TASK REQUIREMENTS => Any images in the material are to be dropped while every line is retyped exactly.

########

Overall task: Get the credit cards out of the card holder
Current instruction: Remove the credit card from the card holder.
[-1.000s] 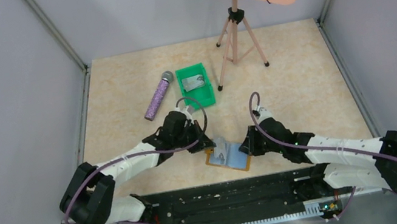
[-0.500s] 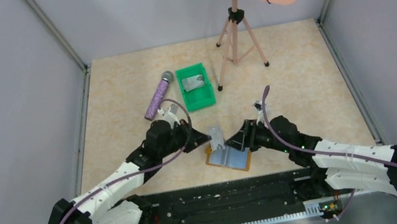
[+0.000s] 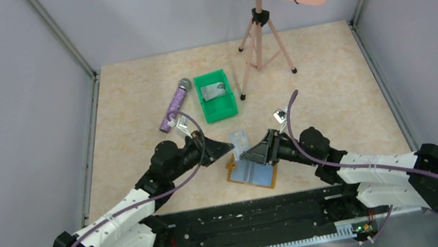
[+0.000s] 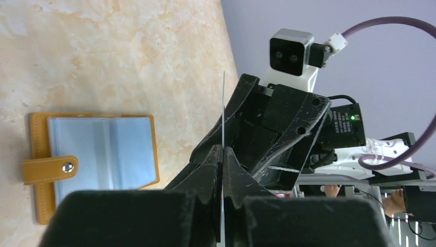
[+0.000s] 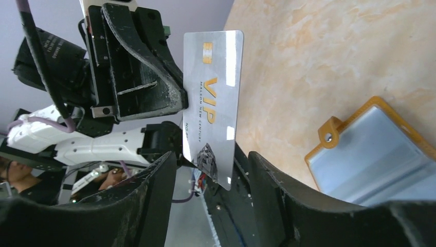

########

TASK SOLUTION =>
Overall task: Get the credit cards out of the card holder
Current instruction: Remove the credit card from the card holder.
[-1.000s] 
[-0.500s] 
[+0.000s] 
[+0.000s] 
[+0.000s] 

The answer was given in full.